Have to spend a brief period of time explaining who the federation is, and that they're the good guys. Who the maquis are, and that the federation (the good guys) sold them out. Short mention of the cardassians, so the audience can know who seska is. That Voyager is in the bad lands looking for the Jean-whatever. Log entry would probably do. Rest of the movie could pick up with the displacement wave. Mid-nineties movie, figure about 100 minutes. Good luck.
The only problem with this scenario would be the fans complaining about Voyager going to the Delta Quadrant and not encountering the Borg, just some dinky Klingon wannabes. I wouldn't have minded seeing an R-rated Equinox movie. Show Ransom and his EMH conducting all kinds of morbid, fucked up experiments on the trans-dimensional aliens to really get us hating him. Then, have Janeway go fucking bonkers trying to bring him to justice. Maybe have an epic ship battle between Voyager, Equinox and other ships Equinox had fucked over.
Sorry, this makes absolutely no sense. First of all, why would anyone want to pay money to go to a theater to see a cast of complete strangers playing characters they've never heard of or care about, in a story about their ship being stranded on the other side of the galaxy for only two hours before they just came right back home? And the fact that Janeway would be left behind would be meaningless to the audience because they don't even know who she is.
I get what you're saying, but 99.99% of all the movies ever made are about characters new to the audience. A well written movie can take care of all the problems you mentioned.
I’m talking about a Star Trek film. Yeah, die-hard fans would go see it, but it would bomb at the box office.
A 1995 movie with a bunch of characters shanghai'd to the back end of nowhere by an ancient technology, they face off against alien warlords, some of them get killed, some go home, but one stays behind? You know what the reaction would be? "I saw this movie last year. It had Kurt Russell and James Spader in it."

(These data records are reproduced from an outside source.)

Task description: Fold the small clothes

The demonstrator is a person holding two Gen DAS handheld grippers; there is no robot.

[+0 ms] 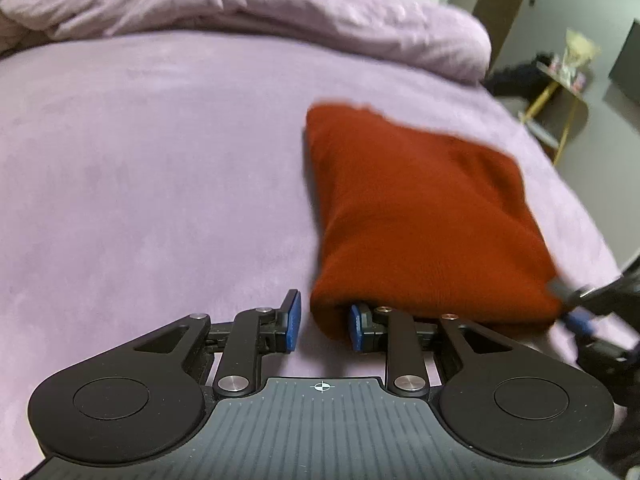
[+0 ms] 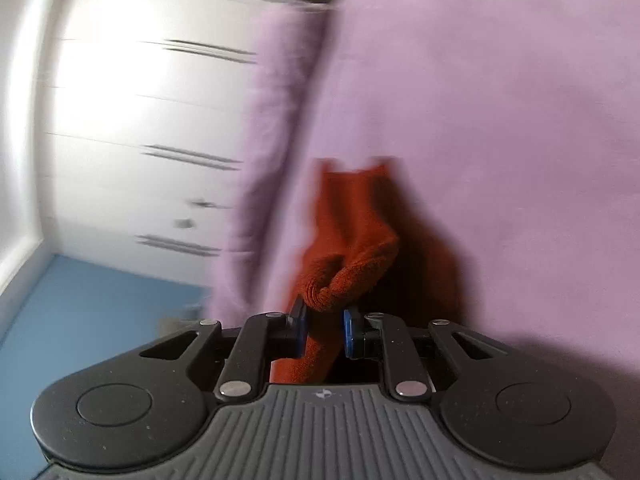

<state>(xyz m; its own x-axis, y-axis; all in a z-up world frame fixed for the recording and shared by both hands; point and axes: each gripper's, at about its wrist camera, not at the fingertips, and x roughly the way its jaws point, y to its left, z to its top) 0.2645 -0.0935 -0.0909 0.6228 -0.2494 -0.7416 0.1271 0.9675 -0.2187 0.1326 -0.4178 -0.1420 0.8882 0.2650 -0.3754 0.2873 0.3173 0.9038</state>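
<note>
While the bed (image 1: 160, 160) fills most of both views under a lilac sheet, a rumpled duvet (image 1: 280, 12) of the same colour lies bunched along its far side, and a white wardrobe (image 2: 132, 128) stands beyond. On the sheet, toward the right of the left wrist view, lies the red cloth (image 1: 420, 216), already doubled over into a thick, rounded pad with its near edge lifted off the bed.

The left tongs (image 1: 323, 326) stand partly open at the cloth's near left corner: the right pad is tucked under the edge, the left pad sits clear on the bare side, and I see no pinch on the fabric. The right tongs (image 2: 324, 330) are nearly closed on a bunched, rolled fold of the same cloth, which hangs between the pads in the right wrist view; in the other view they show, blurred, at the cloth's near right corner.

By its look the cloth is a soft, fuzzy knit: light, limp, not slippery, nothing to break. It will sag and bunch wherever it is unsupported, so I judge the two near corners the best hold, with both layers taken together and the edge kept taut between them.
</note>
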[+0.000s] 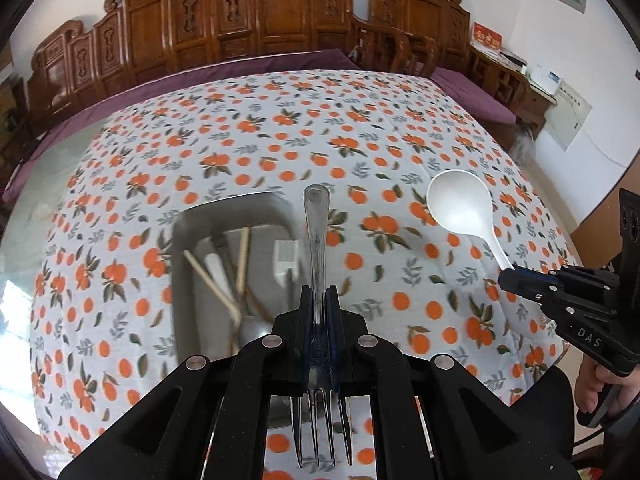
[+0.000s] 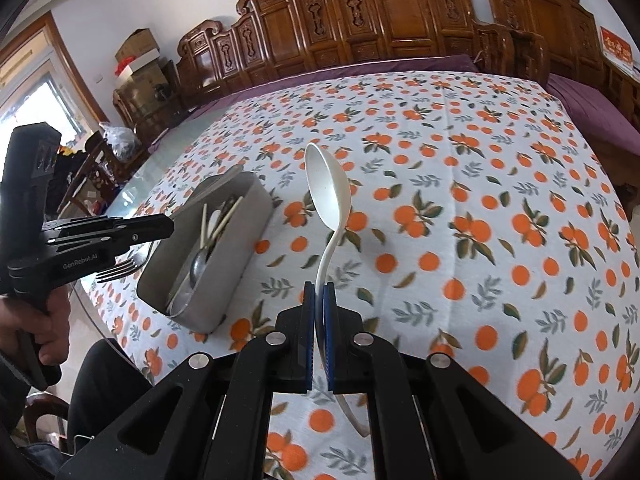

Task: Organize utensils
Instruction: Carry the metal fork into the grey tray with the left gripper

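A metal fork (image 1: 316, 220) is clamped in my left gripper (image 1: 319, 296), which is shut on its neck; the handle points away and the tines point back toward the camera. My right gripper (image 2: 319, 292) is shut on the handle of a white plastic spoon (image 2: 326, 188), whose bowl is raised above the table. A steel utensil box (image 2: 236, 232) stands on the cloth just left of both grippers, holding chopsticks (image 2: 224, 216) and a metal spoon (image 2: 196, 268). In the left wrist view the box (image 1: 224, 208) lies left of the fork, and the right gripper (image 1: 510, 278) holds the white spoon (image 1: 460, 204) at right.
The table wears a white cloth with an orange-fruit print (image 2: 480, 220), and bare glass (image 2: 132, 192) shows along its left side. Carved wooden benches (image 2: 400, 20) with purple cushions line the far edge. A person's hands (image 2: 48, 328) grip both handles near the front edge.
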A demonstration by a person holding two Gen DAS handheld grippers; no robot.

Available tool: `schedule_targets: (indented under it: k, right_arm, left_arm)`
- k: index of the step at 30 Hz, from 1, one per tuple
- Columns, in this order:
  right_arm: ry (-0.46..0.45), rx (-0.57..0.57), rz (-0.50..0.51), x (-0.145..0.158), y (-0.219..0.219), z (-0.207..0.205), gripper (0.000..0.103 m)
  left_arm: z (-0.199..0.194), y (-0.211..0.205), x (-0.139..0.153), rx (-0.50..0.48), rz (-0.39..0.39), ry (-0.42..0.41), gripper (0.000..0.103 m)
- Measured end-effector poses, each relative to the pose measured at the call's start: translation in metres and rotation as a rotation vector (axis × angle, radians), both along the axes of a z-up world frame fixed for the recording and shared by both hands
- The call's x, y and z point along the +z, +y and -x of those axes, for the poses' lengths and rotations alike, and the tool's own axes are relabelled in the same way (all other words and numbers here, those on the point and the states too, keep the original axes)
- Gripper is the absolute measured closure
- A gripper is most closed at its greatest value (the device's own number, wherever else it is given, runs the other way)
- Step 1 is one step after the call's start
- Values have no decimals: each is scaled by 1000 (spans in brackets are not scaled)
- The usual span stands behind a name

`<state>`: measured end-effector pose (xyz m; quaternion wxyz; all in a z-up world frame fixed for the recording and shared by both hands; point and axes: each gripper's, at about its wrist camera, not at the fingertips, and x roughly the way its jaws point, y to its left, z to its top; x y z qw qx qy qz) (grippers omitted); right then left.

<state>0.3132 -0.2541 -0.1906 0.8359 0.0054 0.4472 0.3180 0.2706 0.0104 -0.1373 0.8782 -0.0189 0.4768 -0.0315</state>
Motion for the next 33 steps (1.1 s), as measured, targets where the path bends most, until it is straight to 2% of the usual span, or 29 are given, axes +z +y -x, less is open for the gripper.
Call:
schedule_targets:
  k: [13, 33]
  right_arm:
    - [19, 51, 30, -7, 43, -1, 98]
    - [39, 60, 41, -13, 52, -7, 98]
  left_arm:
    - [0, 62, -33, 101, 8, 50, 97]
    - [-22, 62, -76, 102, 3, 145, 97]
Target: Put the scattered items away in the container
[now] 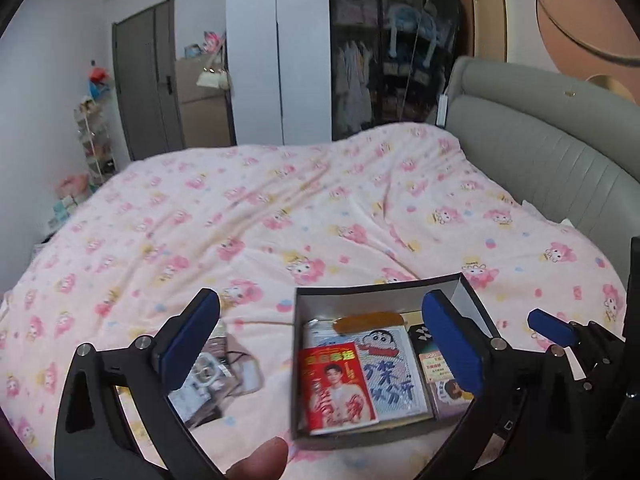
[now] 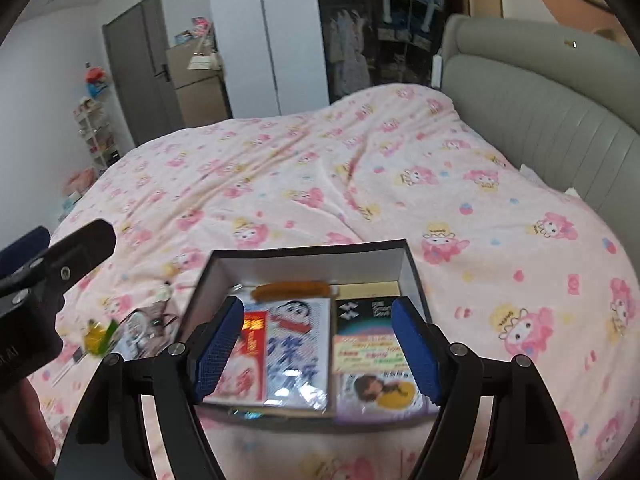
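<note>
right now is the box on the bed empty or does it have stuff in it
Not empty. The lidless box holds a red packet, a cartoon card and an orange comb.

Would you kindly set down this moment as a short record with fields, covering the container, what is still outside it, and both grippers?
surface: bed with pink cartoon bedspread
container: open box on the bedspread
in container: red packet, cartoon card pack, black card, brown comb
still outside: clear packets left of the box
left gripper: open, nothing between its fingers
right gripper: open, nothing between its fingers, above the box
</note>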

the scenario included "movie grade actors." To most movie goers people like Steward and Shatner barelyt fall under that definition. So you put half dozen a-list actors of the 1990's (e.g. Tom Cruise, Julia Roberts, Tom Hanks, Kevin Costner, etc.) in a big budget scifi movie with a good script, and the star power alone would draw people to go see it.
What if they stopped the Voyager series with the double episode 16-17 - season7 - "Workforce". Only they didnt escape the planet or got their memories back, so they just lived and worked there and had a normal life there.? so next year,( 20 years after the workforce episodes), we could re-cast all the original actors and make a film about them getting their memories back and plotting about how to escape the planet and continue their journey to the Alpha Quadrant.
Why not keep the original actors and have them conflicted between their 20 years of their new lives and what they knew before?
I always thought Voyager would make for a good reboot movie, a little like the 1999 Lost in Space. They jump to the Delta Quadrant into the middle of Borg space (probably taken by the Borg for some reason instead of the dull Caretaker), pick up Neelix and liberate Seven of Nine then battle the Queen and get home via transwarp hub. All while learning the true meaning of family, or something.